EXERCISE AIM:
Restate all the lines below word for word, but omit the pictures.
┄┄┄┄┄┄┄┄┄┄┄┄┄┄┄┄┄┄┄┄
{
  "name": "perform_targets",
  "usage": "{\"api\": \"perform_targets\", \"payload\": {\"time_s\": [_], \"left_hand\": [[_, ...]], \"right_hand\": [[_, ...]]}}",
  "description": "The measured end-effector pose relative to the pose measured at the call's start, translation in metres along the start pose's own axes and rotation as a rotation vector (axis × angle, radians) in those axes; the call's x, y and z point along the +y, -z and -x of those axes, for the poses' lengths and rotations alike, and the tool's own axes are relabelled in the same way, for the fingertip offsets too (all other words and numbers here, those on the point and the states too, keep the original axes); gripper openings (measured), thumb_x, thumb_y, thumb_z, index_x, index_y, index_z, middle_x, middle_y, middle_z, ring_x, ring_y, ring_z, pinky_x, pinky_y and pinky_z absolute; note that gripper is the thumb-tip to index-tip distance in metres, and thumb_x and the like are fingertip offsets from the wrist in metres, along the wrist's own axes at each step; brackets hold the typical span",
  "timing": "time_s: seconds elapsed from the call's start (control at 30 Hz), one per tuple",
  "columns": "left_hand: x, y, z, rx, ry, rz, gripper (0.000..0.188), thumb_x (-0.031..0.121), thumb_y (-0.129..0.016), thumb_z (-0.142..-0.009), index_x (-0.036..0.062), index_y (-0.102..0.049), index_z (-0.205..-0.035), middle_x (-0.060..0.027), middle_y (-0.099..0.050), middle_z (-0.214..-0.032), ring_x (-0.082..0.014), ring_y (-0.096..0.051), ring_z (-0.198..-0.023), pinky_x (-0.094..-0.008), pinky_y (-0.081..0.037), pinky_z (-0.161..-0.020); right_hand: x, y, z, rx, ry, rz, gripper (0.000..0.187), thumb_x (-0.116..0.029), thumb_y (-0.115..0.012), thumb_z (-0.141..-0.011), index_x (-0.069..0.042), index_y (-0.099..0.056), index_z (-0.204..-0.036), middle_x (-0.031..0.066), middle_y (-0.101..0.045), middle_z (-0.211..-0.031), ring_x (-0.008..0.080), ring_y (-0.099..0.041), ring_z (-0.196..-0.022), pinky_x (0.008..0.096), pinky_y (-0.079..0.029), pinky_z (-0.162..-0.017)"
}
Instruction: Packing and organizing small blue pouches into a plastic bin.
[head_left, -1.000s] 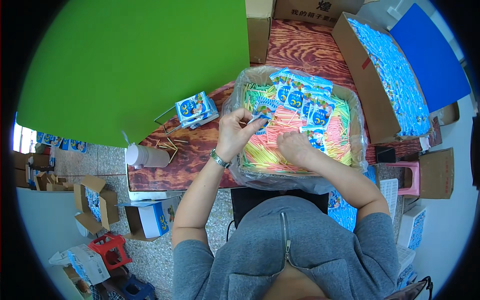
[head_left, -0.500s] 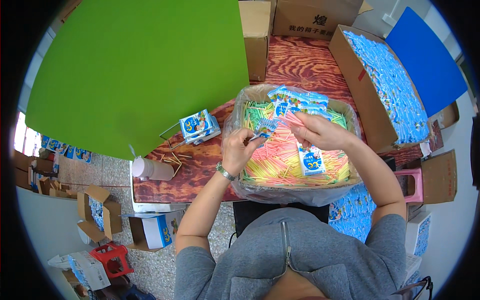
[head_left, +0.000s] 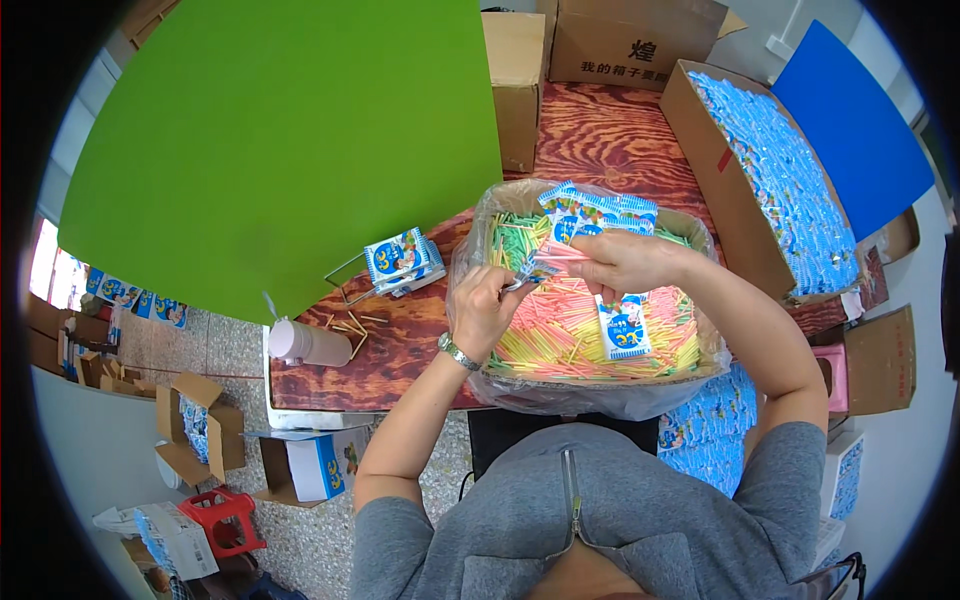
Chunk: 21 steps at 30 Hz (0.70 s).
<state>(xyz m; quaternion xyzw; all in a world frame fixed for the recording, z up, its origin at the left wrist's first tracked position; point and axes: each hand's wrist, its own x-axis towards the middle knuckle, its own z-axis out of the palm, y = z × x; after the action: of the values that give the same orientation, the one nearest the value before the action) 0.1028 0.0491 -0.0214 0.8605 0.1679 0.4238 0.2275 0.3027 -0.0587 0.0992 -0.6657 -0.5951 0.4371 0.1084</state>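
Note:
My left hand (head_left: 484, 308), wearing a wristwatch, pinches a small blue-and-white packet (head_left: 537, 270). From the right, my right hand (head_left: 630, 264) grips a bunch of thin pink sticks (head_left: 563, 256). Their ends are at the packet's near end; whether they are inside is hard to see. Both hands are over a carton with a clear plastic liner (head_left: 600, 403), holding loose pink, yellow and green sticks (head_left: 555, 325). Several printed packets (head_left: 600, 207) lie on the sticks at the far side. Another packet (head_left: 625, 335) rests upright-facing below my right hand.
A packet stack (head_left: 400, 258) sits by a wire stand (head_left: 345, 283) left of the carton. Near it are a pale bottle (head_left: 312, 343) and loose sticks (head_left: 350, 325). A green board (head_left: 290, 140) rises at left. At right stands a long box (head_left: 725, 170) full of packets.
My right hand has moved slightly down and left, bringing the pink sticks to the packet. My left hand has turned the packet toward them. The whole view has shifted a little.

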Motion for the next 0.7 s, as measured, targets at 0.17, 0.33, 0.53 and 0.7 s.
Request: {"api": "perform_targets", "payload": {"time_s": [0.17, 0.33, 0.53, 0.7], "left_hand": [[-0.002, -0.001, 0.003, -0.006, 0.016, -0.02, 0.024, 0.013, -0.081, -0.071, 0.0034, -0.059, -0.074, -0.0098, -0.057, -0.067, -0.0281, -0.057, -0.063, -0.0382, -0.044, -0.056], [-0.004, -0.001, 0.005, -0.011, -0.023, -0.06, 0.021, 0.01, -0.08, -0.071, 0.0037, -0.06, -0.075, -0.0099, -0.058, -0.069, -0.0293, -0.057, -0.065, -0.0388, -0.045, -0.056], [0.002, -0.001, 0.001, -0.029, -0.134, -0.055, 0.016, 0.008, -0.078, -0.072, 0.0051, -0.064, -0.08, -0.0096, -0.061, -0.072, -0.0288, -0.059, -0.067, -0.0385, -0.046, -0.058], [0.001, -0.005, -0.003, -0.068, -0.071, 0.092, 0.02, 0.01, -0.078, -0.074, 0.0055, -0.069, -0.091, -0.0102, -0.063, -0.075, -0.0274, -0.061, -0.068, -0.0357, -0.048, -0.059]], "right_hand": [[-0.003, 0.001, -0.002, -0.008, -0.006, 0.205, 0.038, -0.036, -0.041, -0.102, 0.0, -0.052, -0.1, 0.0153, -0.066, -0.076, 0.0246, -0.069, -0.073, 0.0407, -0.052, -0.068], [-0.014, 0.006, -0.001, -0.095, -0.065, 0.236, 0.038, -0.035, -0.044, -0.1, 0.001, -0.055, -0.1, 0.0177, -0.067, -0.078, 0.0315, -0.068, -0.079, 0.0458, -0.05, -0.075], [-0.022, 0.009, -0.008, -0.165, -0.017, 0.576, 0.04, -0.036, -0.052, -0.095, 0.003, -0.057, -0.103, 0.0208, -0.067, -0.083, 0.036, -0.066, -0.087, 0.0477, -0.05, -0.079], [-0.021, 0.014, -0.004, 0.282, 0.29, 0.575, 0.052, -0.03, -0.067, -0.087, -0.003, -0.05, -0.128, 0.0232, -0.064, -0.1, 0.0392, -0.063, -0.096, 0.0457, -0.051, -0.086]]}}
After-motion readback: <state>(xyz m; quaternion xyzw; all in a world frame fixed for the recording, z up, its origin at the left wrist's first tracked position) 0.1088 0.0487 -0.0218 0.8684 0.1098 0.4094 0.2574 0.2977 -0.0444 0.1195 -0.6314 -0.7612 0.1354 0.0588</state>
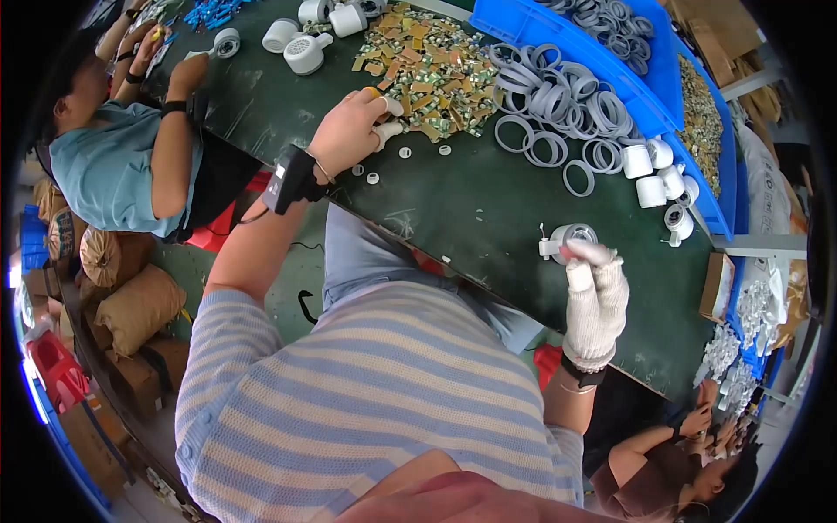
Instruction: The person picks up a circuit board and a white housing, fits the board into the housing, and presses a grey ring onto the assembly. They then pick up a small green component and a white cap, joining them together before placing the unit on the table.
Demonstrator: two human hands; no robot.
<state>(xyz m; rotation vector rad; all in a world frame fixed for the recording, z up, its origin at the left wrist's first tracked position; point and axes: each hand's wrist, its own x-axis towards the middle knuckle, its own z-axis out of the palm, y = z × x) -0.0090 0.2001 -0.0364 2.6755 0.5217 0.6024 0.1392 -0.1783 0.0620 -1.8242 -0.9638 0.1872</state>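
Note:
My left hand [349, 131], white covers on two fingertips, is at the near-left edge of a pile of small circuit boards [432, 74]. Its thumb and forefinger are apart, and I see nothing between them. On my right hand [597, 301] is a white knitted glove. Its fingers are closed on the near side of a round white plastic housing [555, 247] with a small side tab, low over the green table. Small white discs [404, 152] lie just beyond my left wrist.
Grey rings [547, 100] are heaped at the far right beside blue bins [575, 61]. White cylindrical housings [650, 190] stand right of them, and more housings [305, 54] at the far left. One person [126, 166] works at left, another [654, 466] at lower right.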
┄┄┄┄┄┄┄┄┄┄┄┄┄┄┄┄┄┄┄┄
EXERCISE SOLUTION:
{
  "name": "perform_targets",
  "usage": "{\"api\": \"perform_targets\", \"payload\": {\"time_s\": [_], \"left_hand\": [[_, ...]], \"right_hand\": [[_, ...]]}}",
  "description": "The measured end-effector pose relative to the pose measured at the call's start, translation in metres along the start pose's own axes and rotation as a rotation vector (axis × angle, radians) in those axes; the call's x, y and z point along the +y, -z and -x of those axes, for the poses' lengths and rotations alike, and the tool's own axes are relabelled in the same way, for the fingertip offsets too (all other words and numbers here, those on the point and the states too, keep the original axes); gripper openings (measured), thumb_x, thumb_y, thumb_z, index_x, index_y, index_z, middle_x, middle_y, middle_z, ring_x, ring_y, ring_z, pinky_x, pinky_y and pinky_z absolute; note that gripper is the thumb-tip to index-tip distance in metres, and thumb_x and the like are fingertip offsets from the wrist in metres, along the wrist's own axes at each step; brackets hold the typical span",
  "timing": "time_s: seconds elapsed from the call's start (control at 30 Hz), one per tuple",
  "columns": "left_hand: x, y, z, rx, ry, rz, gripper (0.000..0.188), thumb_x (-0.031..0.121), thumb_y (-0.129..0.016), thumb_z (-0.142..-0.009), index_x (-0.036..0.062), index_y (-0.102..0.049), index_z (-0.205..-0.035), middle_x (-0.060..0.027), middle_y (-0.099..0.050), middle_z (-0.214..-0.032), ring_x (-0.082..0.014), ring_y (-0.096..0.051), ring_z (-0.198..-0.023), pinky_x (-0.094..-0.008), pinky_y (-0.081..0.037), pinky_z (-0.161..-0.020); right_hand: x, y, z, rx, ry, rz, gripper (0.000..0.187), thumb_x (-0.116..0.029), thumb_y (-0.115..0.012), thumb_z (-0.141..-0.011), index_x (-0.069..0.042), index_y (-0.099..0.056), index_z (-0.204..-0.036), middle_x (-0.031..0.066), middle_y (-0.101..0.045), middle_z (-0.211..-0.031), ring_x (-0.008..0.080), ring_y (-0.099..0.041), ring_z (-0.196..-0.022), pinky_x (0.008..0.096), pinky_y (-0.079..0.029), pinky_z (-0.162..-0.017)"
}
Instruction: Packing and organizing small blue pouches into a plastic bin.
[head_left, -1.000s] 
[head_left, -0.500s] 
[head_left, +0.000s] 
Chunk: 21 steps at 30 Hz (0.70 s).
<state>(xyz m; quaternion xyzw; all in a world frame fixed for the recording, z up, its origin at the left wrist's first tracked position; point and axes: each hand's wrist, its own x-axis towards the middle knuckle, its own z-axis out of the palm, y = z × x; after the action: of the values that give the same orientation, the one nearest the value before the action) 0.1028 0.0491 -0.0214 0.8605 0.1679 0.4238 0.2275 0.3027 -0.0587 0.0992 -0.6657 -0.5951 0.4371 0.1084</state>
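Note:
My left hand (head_left: 484, 308), wearing a wristwatch, pinches a small blue-and-white packet (head_left: 537, 270). From the right, my right hand (head_left: 630, 264) grips a bunch of thin pink sticks (head_left: 563, 256). Their ends are at the packet's near end; whether they are inside is hard to see. Both hands are over a carton with a clear plastic liner (head_left: 600, 403), holding loose pink, yellow and green sticks (head_left: 555, 325). Several printed packets (head_left: 600, 207) lie on the sticks at the far side. Another packet (head_left: 625, 335) rests upright-facing below my right hand.
A packet stack (head_left: 400, 258) sits by a wire stand (head_left: 345, 283) left of the carton. Near it are a pale bottle (head_left: 312, 343) and loose sticks (head_left: 350, 325). A green board (head_left: 290, 140) rises at left. At right stands a long box (head_left: 725, 170) full of packets.
My right hand has moved slightly down and left, bringing the pink sticks to the packet. My left hand has turned the packet toward them. The whole view has shifted a little.
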
Motion for the next 0.7 s, as measured, targets at 0.17, 0.33, 0.53 and 0.7 s.
Request: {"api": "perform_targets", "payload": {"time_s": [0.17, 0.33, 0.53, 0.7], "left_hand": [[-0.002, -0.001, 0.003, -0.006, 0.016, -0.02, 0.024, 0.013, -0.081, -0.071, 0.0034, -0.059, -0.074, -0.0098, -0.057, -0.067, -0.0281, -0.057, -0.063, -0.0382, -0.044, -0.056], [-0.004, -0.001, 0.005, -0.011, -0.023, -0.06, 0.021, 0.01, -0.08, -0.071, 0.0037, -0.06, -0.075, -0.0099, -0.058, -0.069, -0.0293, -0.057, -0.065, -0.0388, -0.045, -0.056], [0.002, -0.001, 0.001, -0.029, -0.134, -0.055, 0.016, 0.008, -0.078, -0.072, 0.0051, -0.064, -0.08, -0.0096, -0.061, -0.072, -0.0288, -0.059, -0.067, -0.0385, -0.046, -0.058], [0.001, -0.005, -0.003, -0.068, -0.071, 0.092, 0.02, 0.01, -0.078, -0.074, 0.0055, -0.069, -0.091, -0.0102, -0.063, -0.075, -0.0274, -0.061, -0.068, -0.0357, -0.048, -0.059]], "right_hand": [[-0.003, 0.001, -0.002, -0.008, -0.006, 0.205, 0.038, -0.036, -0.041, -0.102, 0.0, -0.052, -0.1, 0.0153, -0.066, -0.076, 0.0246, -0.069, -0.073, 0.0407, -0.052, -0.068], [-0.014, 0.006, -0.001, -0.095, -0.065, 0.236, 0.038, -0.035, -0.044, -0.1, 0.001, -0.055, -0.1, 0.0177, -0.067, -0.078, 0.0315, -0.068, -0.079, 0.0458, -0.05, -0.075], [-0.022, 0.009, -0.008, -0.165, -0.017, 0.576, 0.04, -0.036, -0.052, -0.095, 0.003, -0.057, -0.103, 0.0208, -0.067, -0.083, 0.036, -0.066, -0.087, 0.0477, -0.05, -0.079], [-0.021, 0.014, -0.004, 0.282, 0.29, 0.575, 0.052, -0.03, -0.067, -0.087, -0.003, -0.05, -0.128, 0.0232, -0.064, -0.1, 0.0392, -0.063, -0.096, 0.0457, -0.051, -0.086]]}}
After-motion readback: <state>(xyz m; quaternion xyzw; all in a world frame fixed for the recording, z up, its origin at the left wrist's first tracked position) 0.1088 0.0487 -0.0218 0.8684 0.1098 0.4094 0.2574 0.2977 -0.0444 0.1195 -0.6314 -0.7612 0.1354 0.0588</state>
Instruction: The person picks up a circuit board and a white housing, fits the board into the housing, and presses a grey ring onto the assembly. They then pick up a small green component and a white cap, joining them together before placing the unit on the table.
Demonstrator: two human hands; no robot.
<state>(xyz m; rotation vector rad; all in a world frame fixed for the recording, z up, its origin at the left wrist's first tracked position; point and axes: each hand's wrist, its own x-axis towards the middle knuckle, its own z-axis out of the palm, y = z × x) -0.0090 0.2001 -0.0364 2.6755 0.5217 0.6024 0.1392 -0.1783 0.0620 -1.8242 -0.9638 0.1872</state>
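Note:
My left hand [349, 131], white covers on two fingertips, is at the near-left edge of a pile of small circuit boards [432, 74]. Its thumb and forefinger are apart, and I see nothing between them. On my right hand [597, 301] is a white knitted glove. Its fingers are closed on the near side of a round white plastic housing [555, 247] with a small side tab, low over the green table. Small white discs [404, 152] lie just beyond my left wrist.
Grey rings [547, 100] are heaped at the far right beside blue bins [575, 61]. White cylindrical housings [650, 190] stand right of them, and more housings [305, 54] at the far left. One person [126, 166] works at left, another [654, 466] at lower right.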

The answer has been fully written out.